Would you please copy all of the data exactly, skipping the images?

● ● ● ● ●

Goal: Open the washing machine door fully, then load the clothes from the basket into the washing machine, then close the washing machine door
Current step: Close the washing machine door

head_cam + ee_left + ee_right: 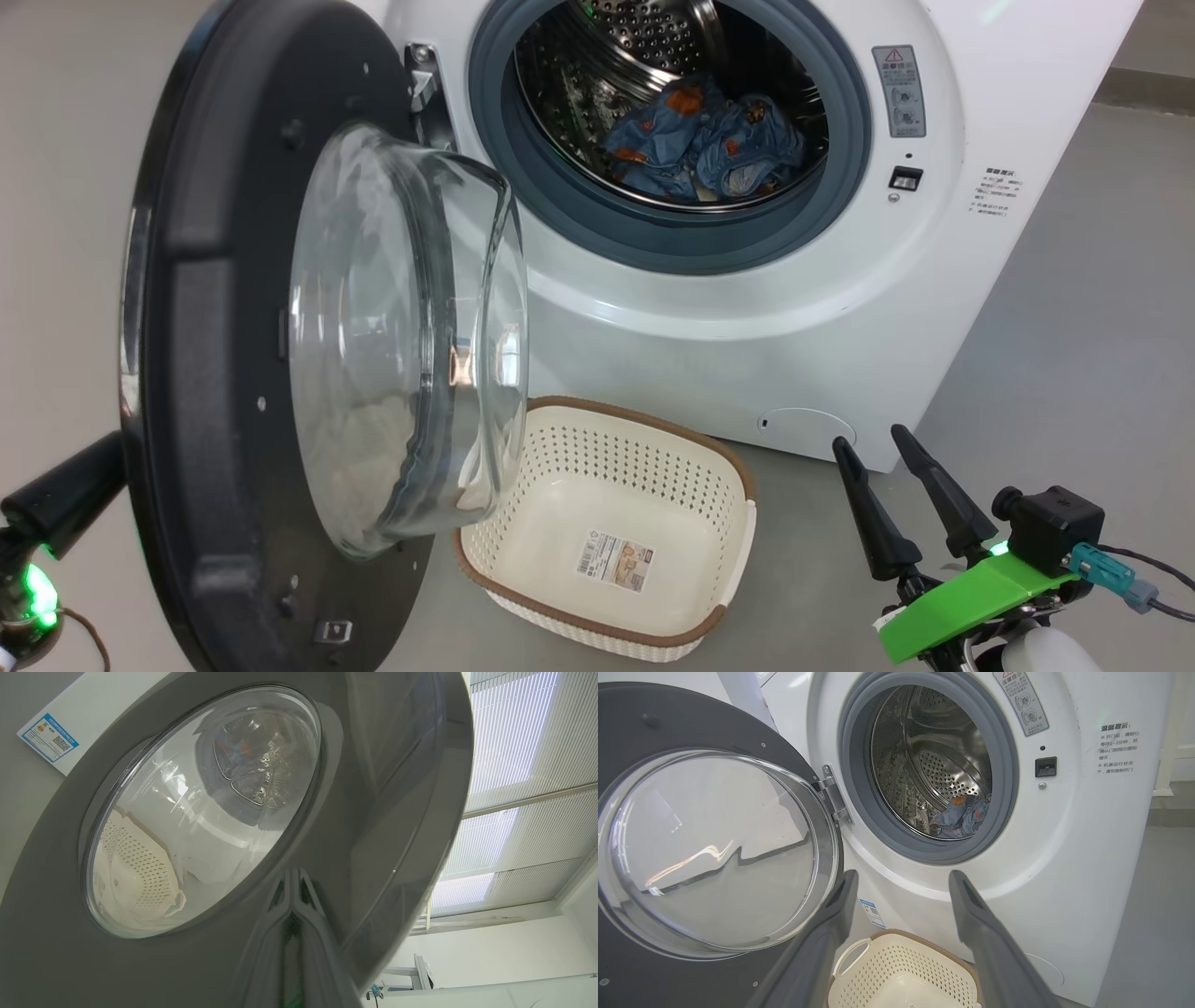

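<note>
The washing machine [934, 280] stands with its door [196, 373] swung out to the left, glass bowl facing the drum. The clothes [695, 140] lie bunched inside the steel drum, and the right wrist view shows the clothes [962, 816] low in it. The basket [653, 448] sits on the floor below the opening with only its label sticker on the bottom. My right gripper [873, 441] hovers open at the lower right, apart from everything. My left gripper [293, 912] is shut, its tips against the door's glossy outer rim [373, 812].
Grey floor stretches to the right of the washing machine. The hinge [833, 798] joins the door [691, 723] to the machine front [1064, 858]. The basket [901, 975] lies just beyond my right gripper [903, 877]. A ceiling and white furniture show past the door's edge in the left wrist view.
</note>
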You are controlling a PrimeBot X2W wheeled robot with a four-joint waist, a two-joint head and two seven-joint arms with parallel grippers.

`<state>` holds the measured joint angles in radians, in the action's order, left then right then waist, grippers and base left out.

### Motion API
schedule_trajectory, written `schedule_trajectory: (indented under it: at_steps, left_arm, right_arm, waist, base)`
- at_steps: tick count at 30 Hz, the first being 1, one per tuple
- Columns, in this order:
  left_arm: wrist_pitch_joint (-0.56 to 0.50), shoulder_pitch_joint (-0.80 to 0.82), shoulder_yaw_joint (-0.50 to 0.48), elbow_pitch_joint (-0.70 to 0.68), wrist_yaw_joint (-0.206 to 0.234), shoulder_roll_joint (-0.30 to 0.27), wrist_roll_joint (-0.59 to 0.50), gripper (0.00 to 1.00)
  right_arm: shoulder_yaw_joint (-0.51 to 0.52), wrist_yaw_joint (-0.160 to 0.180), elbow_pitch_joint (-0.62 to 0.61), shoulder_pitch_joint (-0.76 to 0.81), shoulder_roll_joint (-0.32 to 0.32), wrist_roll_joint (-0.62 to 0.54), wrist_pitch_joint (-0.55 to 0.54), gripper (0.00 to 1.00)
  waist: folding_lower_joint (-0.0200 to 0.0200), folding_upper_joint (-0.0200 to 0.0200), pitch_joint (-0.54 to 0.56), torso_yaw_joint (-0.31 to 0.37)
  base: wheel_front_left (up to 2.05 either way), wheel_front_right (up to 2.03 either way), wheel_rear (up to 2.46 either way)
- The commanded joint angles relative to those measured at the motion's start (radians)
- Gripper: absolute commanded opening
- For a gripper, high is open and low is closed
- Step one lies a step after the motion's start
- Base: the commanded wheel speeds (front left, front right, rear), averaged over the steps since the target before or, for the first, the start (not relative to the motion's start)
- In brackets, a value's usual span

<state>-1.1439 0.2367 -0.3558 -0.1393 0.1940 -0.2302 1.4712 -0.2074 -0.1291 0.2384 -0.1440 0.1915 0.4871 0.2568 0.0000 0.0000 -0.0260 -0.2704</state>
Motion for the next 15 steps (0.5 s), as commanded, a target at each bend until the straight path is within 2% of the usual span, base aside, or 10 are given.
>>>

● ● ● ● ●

Reply:
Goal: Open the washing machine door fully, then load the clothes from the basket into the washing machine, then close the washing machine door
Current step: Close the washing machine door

head_cam + ee_left + ee_right: 

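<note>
The washing machine [934, 280] stands with its door [196, 373] swung out to the left, glass bowl facing the drum. The clothes [695, 140] lie bunched inside the steel drum, and the right wrist view shows the clothes [962, 816] low in it. The basket [653, 448] sits on the floor below the opening with only its label sticker on the bottom. My right gripper [873, 441] hovers open at the lower right, apart from everything. My left gripper [293, 912] is shut, its tips against the door's glossy outer rim [373, 812].
Grey floor stretches to the right of the washing machine. The hinge [833, 798] joins the door [691, 723] to the machine front [1064, 858]. The basket [901, 975] lies just beyond my right gripper [903, 877]. A ceiling and white furniture show past the door's edge in the left wrist view.
</note>
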You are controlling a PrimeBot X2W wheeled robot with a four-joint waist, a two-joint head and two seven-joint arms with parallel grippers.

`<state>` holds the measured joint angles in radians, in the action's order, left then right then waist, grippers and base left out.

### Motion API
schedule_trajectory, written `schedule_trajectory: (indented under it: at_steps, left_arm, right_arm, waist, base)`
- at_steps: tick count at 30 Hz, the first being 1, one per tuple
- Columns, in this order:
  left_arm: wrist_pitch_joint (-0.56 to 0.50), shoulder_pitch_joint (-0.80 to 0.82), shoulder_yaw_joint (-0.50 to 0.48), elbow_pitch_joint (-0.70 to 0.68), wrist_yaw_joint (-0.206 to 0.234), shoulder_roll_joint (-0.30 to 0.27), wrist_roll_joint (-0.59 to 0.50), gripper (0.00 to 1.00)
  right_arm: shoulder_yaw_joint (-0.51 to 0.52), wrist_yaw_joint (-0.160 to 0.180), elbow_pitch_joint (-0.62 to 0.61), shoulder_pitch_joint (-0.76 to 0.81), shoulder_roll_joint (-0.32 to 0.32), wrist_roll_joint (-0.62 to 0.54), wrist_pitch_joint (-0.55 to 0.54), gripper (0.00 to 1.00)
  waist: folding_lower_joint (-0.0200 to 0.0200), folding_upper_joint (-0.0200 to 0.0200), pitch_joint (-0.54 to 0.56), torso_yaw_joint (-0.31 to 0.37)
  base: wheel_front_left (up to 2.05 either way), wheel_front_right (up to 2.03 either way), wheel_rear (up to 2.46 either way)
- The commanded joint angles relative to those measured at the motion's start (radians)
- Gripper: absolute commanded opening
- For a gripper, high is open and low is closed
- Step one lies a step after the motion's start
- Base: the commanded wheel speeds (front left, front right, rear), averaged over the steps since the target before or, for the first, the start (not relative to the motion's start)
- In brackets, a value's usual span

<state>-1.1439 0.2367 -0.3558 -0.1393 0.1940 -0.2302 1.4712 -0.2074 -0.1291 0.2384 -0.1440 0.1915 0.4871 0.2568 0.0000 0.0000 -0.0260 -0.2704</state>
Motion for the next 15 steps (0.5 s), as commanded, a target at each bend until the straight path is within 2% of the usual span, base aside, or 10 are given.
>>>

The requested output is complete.